QUEL AVENIR POUR L'ETAT PROVIDENCE APRÈS
LA CRISE DU CORONAVIRUS ?
___________
Denis PIVETEAU
______
Conseiller d'Etat
Il y a un quart de siècle déjà, nous avions, avec Jean-Baptiste de Foucauld (1) , analysé la montée du chômage et des phénomènes d’exclusion sociale dans la société française sous le triple prisme d’une crise économique, d’une crise du lien social et d’une crise du sens, qui se commandaient les unes les autres.
Peut-être parce que l’intuition était forte, peut-être seulement parce qu’il est difficile de ne pas se répéter, on va défendre ici que ce schéma ternaire de mise à l’épreuve économique, de lien social et de sens est pertinent pour analyser l’impact de l’épidémie que nous sommes en train de connaître.
Mise à l’épreuve économique, il n’est pas besoin de développer. Au jour – 25 mai - où ces lignes sont écrites, la seule certitude est qu’on n’en a pas. Les effets en cascade des petites défaillances qui entraînent de plus lourdes, les freins durables sur les mobilités et les échanges, la recomposition de nos habitudes sociales, annoncent, au mieux, une longue convalescence économique.

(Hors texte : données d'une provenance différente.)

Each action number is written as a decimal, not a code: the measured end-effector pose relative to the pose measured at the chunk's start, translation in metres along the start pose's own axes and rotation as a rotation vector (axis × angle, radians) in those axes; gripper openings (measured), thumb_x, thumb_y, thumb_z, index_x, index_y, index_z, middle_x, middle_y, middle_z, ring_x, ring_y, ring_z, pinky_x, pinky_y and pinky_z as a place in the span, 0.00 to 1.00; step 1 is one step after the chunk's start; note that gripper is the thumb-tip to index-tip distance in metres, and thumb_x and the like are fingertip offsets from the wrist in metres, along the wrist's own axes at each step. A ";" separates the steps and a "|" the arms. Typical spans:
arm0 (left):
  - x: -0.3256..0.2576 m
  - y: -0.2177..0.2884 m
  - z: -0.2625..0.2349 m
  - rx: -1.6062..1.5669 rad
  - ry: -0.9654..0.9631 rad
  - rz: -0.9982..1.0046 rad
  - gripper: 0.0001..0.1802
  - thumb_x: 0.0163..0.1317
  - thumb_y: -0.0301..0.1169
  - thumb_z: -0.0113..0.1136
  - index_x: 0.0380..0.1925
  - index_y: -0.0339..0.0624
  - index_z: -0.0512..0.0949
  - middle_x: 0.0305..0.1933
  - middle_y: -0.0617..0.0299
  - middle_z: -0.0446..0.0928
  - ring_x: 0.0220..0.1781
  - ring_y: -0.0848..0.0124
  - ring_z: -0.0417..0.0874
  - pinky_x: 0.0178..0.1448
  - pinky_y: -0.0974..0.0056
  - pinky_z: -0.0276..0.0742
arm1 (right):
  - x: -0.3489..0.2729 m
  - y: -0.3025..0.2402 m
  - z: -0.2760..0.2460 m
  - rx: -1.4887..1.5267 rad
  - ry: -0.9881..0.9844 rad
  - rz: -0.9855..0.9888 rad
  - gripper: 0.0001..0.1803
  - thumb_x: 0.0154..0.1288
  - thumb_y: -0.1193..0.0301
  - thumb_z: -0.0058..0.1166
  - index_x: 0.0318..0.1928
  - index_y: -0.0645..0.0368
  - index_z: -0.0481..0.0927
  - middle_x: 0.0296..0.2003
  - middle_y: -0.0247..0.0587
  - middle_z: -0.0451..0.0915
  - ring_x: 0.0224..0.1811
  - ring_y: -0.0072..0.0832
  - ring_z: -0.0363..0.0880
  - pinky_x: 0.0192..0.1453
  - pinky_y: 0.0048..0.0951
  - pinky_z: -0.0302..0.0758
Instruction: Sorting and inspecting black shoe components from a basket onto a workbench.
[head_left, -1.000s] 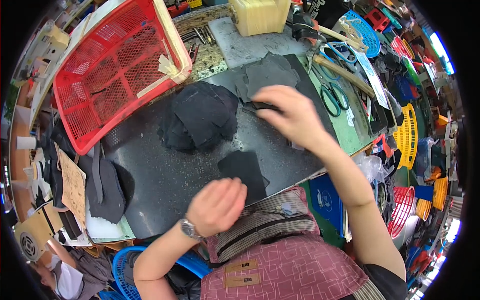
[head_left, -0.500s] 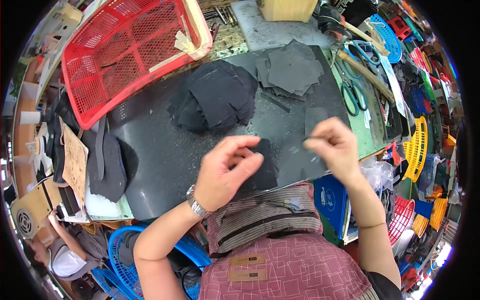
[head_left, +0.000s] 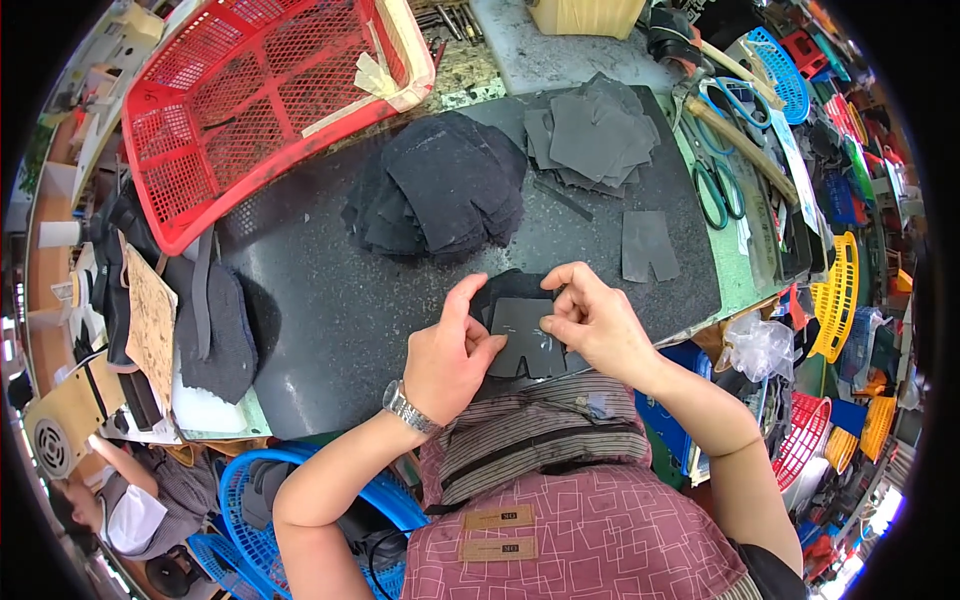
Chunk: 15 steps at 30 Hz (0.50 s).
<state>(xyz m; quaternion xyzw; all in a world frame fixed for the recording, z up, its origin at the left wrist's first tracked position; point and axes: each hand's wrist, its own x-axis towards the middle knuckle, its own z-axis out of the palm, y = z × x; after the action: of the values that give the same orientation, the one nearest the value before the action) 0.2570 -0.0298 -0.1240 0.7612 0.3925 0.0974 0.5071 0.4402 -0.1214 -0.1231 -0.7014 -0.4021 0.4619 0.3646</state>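
Observation:
A thin grey piece (head_left: 527,342) with a notched lower edge lies over a dark fabric piece (head_left: 512,284) at the table's near edge. The fabric shows beyond its top side. My right hand (head_left: 603,330) has its fingers curled and its thumb on the grey piece's right side. At the left side, my left hand (head_left: 447,358) has thumb and index finger spread, the thumb tip touching the grey edge. Another notched grey piece (head_left: 649,246) lies alone farther right. Beyond my hands are a heap of dark fabric pieces (head_left: 440,185) and a stack of grey pieces (head_left: 600,135).
A red plastic basket (head_left: 290,150) stands far left. Green-handled scissors (head_left: 718,195) and a wooden-handled tool (head_left: 745,150) lie along the right side. Dark cut material (head_left: 225,340) rests at the left. A blue basket (head_left: 250,540) stands below the table, near a person (head_left: 140,500).
My right hand has come left with the grey piece, now lying over the dark fabric piece. My left hand stays near the fabric's left side. The lone grey piece is now uncovered.

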 end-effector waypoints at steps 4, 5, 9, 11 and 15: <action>0.000 -0.004 0.009 0.333 0.124 0.308 0.31 0.51 0.27 0.67 0.56 0.43 0.68 0.21 0.58 0.75 0.21 0.62 0.78 0.26 0.63 0.73 | -0.001 0.003 0.001 -0.626 0.035 -0.331 0.21 0.53 0.71 0.60 0.48 0.56 0.70 0.30 0.42 0.78 0.30 0.40 0.80 0.30 0.37 0.76; 0.001 -0.002 0.009 0.329 0.128 0.321 0.31 0.51 0.27 0.67 0.56 0.43 0.68 0.21 0.58 0.75 0.21 0.62 0.78 0.26 0.63 0.73 | 0.007 -0.005 -0.008 -0.726 0.140 -0.439 0.22 0.52 0.69 0.61 0.49 0.56 0.70 0.36 0.42 0.78 0.35 0.39 0.79 0.34 0.37 0.76; -0.005 0.007 -0.010 0.238 0.236 0.325 0.26 0.49 0.28 0.70 0.50 0.39 0.73 0.27 0.59 0.76 0.23 0.63 0.75 0.26 0.63 0.72 | 0.105 -0.070 -0.061 -0.993 0.680 -0.921 0.30 0.62 0.58 0.52 0.63 0.54 0.65 0.62 0.47 0.66 0.66 0.43 0.61 0.68 0.48 0.55; 0.003 0.018 -0.016 0.276 0.425 0.710 0.27 0.46 0.28 0.71 0.48 0.38 0.74 0.34 0.56 0.76 0.32 0.59 0.77 0.34 0.61 0.75 | 0.154 -0.028 -0.069 -1.391 0.493 -0.417 0.36 0.67 0.43 0.36 0.70 0.49 0.57 0.70 0.46 0.55 0.73 0.42 0.49 0.74 0.51 0.43; 0.044 0.037 -0.033 0.614 0.420 0.703 0.26 0.43 0.29 0.71 0.46 0.39 0.76 0.48 0.52 0.73 0.51 0.53 0.73 0.54 0.54 0.71 | 0.190 -0.024 -0.088 -1.117 0.390 -0.465 0.37 0.68 0.42 0.29 0.70 0.50 0.55 0.71 0.47 0.51 0.75 0.43 0.43 0.72 0.56 0.44</action>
<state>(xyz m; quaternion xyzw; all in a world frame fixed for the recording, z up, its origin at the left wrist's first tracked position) 0.2877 0.0171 -0.0881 0.9251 0.2169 0.2929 0.1068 0.5653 0.0470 -0.1418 -0.7516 -0.6502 -0.0450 0.1012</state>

La mise à l’épreuve du lien social relève, elle aussi, de l’évidence. On a raison de rappeler que les comportements dits « barrières » visent une distanciation seulement physique. Mais leurs effets sont bien de perturber, quelques fois d’interrompre, notre lien social. Tout en faisant naître, on l’a souvent observé, de nouvelles formes d’attention à l’autre, de proximité, de fraternité. Car c’est le propre des temps de crise que de donner lieu, du même coup, à des destructions et à des surgissements.
Mise à l’épreuve, enfin, des ressources de sens. La prudence s’impose, bien sûr, avant de lancer à chaud ce type de diagnostic qui échappe assez largement à l’objectivité scientifique. Mais le ressenti est tellement partagé qu’il en devient un fait social. Au moins sur le Vieux continent, les générations d’âge actif qui vivent la « crise du Covid » n’avaient jamais connu ce que les plus âgés, qui ont connu des conflits armés, ont encore en mémoire vive : l’étonnement stupéfait devant la vie bouleversée, la bascule impensable, comme il s’en produit dans les vies individuelles, mais qui affecte là le corps social tout entier. Et les prises de conscience, ou les questionnements qui s’ensuivent, quant aux fragilités cachées de ce qu’était notre abondance.
Si on partage ce triple diagnostic, on conviendra qu’il n’y a d’avenir pour l’action publique et, du coup, pour notre Etat providence, qu’à condition que ce dernier ait réponse sur les trois champs à la fois.